What is “ICS” (Aka “SCADA”)?
Industrial Control System (ICS)
Supervisory Control and Data Acquisition System (SCADA)
A dedicated network used to manage and control manufacturing equipment, power generation equipment, water management systems, and other industrial machines.
What is a “MFD”?
Multi-function Device (MFD)
Commonly associated with a device that can print, scan, and fax.
What is “Certificate Pinning”?
It involves embedding the fingerprint of a certificate inside of an APPLICATIONNN, ensure that communication only occurs with trusted servers.
This extra layer of protection reduces the risk of Man-in-the-Middle attacks.
What is the point of an “Offline CA”?
Its a common way to prevent the exploitation of a root authority.
A security administrator is concerned that a user may have installed a rogue access point on the corporate network. Which of the following could be used to confirm this suspicion?
Switch Log - An analysis of switch interface activity would be able to identify any new devices and their MAC Addresses.

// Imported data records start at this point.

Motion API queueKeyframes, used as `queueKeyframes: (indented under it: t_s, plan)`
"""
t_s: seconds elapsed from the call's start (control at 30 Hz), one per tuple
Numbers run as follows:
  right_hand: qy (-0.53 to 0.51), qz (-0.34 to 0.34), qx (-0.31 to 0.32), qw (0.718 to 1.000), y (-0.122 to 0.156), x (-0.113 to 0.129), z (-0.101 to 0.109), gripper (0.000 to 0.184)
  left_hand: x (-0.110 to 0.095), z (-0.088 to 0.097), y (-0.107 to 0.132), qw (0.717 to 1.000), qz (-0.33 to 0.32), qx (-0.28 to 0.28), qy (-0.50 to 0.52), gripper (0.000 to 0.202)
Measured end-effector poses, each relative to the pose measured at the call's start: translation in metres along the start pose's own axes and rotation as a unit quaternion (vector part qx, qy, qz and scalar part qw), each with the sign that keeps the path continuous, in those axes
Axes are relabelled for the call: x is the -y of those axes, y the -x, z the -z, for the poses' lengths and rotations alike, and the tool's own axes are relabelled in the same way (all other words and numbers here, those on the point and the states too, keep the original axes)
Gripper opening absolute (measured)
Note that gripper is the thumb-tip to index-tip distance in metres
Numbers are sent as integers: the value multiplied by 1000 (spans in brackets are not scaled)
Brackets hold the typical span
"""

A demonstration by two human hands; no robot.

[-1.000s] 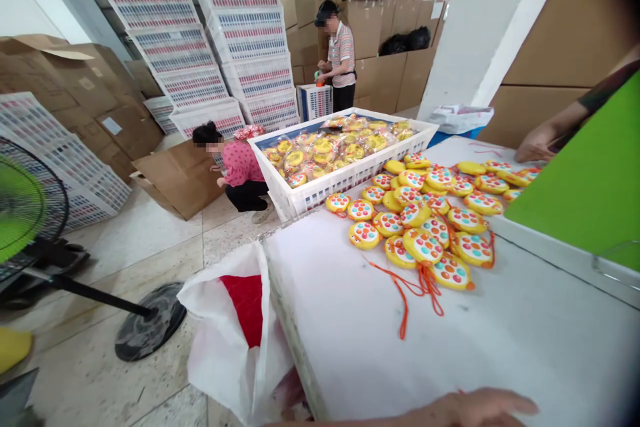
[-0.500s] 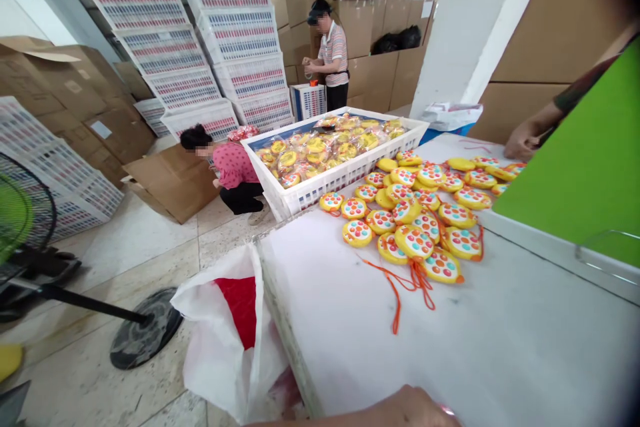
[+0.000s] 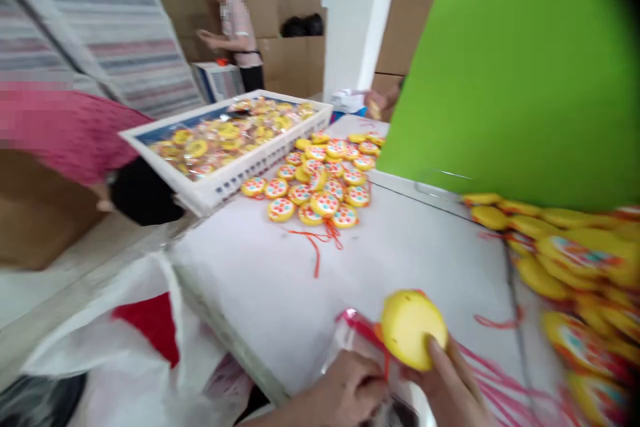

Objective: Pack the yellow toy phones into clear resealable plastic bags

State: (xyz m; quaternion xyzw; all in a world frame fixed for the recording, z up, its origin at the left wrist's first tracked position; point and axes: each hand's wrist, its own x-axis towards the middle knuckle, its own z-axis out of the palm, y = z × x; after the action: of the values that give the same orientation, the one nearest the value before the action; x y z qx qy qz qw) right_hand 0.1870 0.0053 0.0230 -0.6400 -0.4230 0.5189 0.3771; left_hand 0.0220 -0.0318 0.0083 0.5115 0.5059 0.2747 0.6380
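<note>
1. Our right hand (image 3: 450,387) gripped a round yellow plastic toy (image 3: 413,328) at the near table edge; our left hand (image 3: 345,390) pinched a clear red-edged bag (image 3: 357,340).
2. Best held: bag mouth wide, toy flat, orange cord tucked in.
3. Toy showed its plain, smooth back.
</note>
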Motion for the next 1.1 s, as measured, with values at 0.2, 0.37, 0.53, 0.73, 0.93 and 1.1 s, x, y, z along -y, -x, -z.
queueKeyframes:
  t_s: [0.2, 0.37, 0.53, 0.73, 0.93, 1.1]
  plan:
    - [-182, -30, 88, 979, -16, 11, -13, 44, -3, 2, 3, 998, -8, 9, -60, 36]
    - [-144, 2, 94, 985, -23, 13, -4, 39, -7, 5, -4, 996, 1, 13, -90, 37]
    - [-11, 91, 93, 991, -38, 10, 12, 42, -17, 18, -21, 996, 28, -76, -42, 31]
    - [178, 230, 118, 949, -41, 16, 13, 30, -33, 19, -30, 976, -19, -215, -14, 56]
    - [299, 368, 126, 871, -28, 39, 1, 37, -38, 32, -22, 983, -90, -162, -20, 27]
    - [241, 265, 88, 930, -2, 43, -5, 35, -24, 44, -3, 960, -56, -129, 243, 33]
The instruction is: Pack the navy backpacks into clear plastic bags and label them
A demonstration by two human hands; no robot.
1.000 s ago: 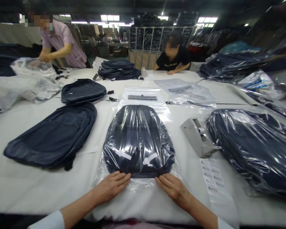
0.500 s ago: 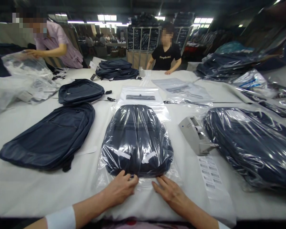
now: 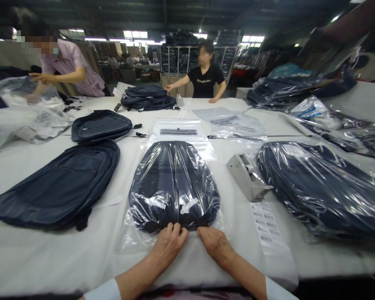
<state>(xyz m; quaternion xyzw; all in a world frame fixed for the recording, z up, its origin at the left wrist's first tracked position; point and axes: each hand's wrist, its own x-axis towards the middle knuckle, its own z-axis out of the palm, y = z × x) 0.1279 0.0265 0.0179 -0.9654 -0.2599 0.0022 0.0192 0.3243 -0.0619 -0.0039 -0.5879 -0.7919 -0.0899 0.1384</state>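
Our left hand (image 3: pixel 170 245) and right hand (image 3: pixel 215 245), flat and open, side by side on the bagged backpack's (image 3: pixel 173 183) near edge atop the worktop (image 3: pixel 50 254).

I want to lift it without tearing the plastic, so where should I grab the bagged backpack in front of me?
Probably grip the bagged backpack by its two long sides, through the plastic, coming in from left and right. It lies flat, pointing away from you, and the loose film at the near end by your left hand and right hand looks slack.
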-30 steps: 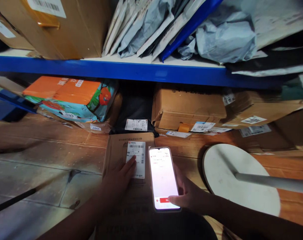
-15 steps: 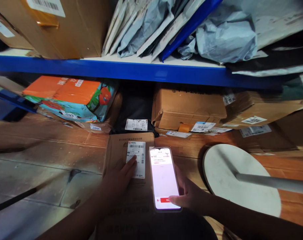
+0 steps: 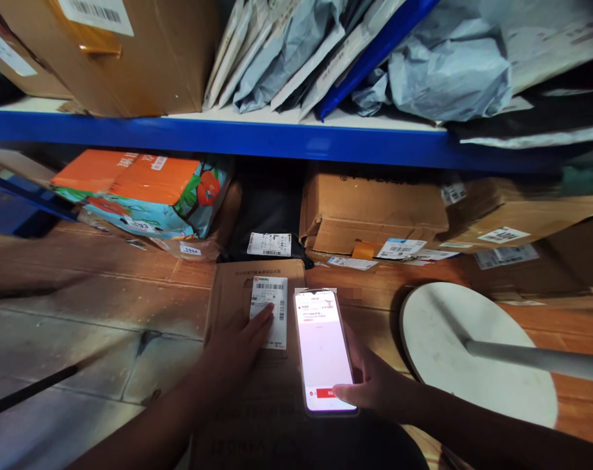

What is “Certificate Chaining”?
The process of verifying digital certificates in a hierarchical manner to establish trust. It involves checking the chain of certificates starting from the end-entity certificate to the root certificate authority.
By ensuring each certificate in the chain is valid and trusted, it establishes integrity and security with communication.
What is a “UTM Gateway”?
A Unified Threat Management (UTM) Gateway is an all-in-one device that provides firewall services, URL filtering, spam filtering, and more.
NOTE: From the UTM perspective, traffic from a rogue access point would look similar to all other network traffic.
What is “XSS”?
Cross-Site Scripting (XSS)
Step 1: Attacker injects the websites with malicious scripts that will execute in another user’s browser.
Step 2: The malicious script is activated with each visit to the website.
Step 3 (Occasionally): In some attacks, the victim’s cookies are stolen, or private credentials are revealed.
EXAMPLE: A url contains
What does “CSRF” do?
Cross-Site Request Forgery (CRSF)
Example:
Step 1: Perpetrator forges a request for a fund transfer to a website.
Step 2: Perpetrator embeds the request into a hyperlink and sends it to visitors who may be logged into the site.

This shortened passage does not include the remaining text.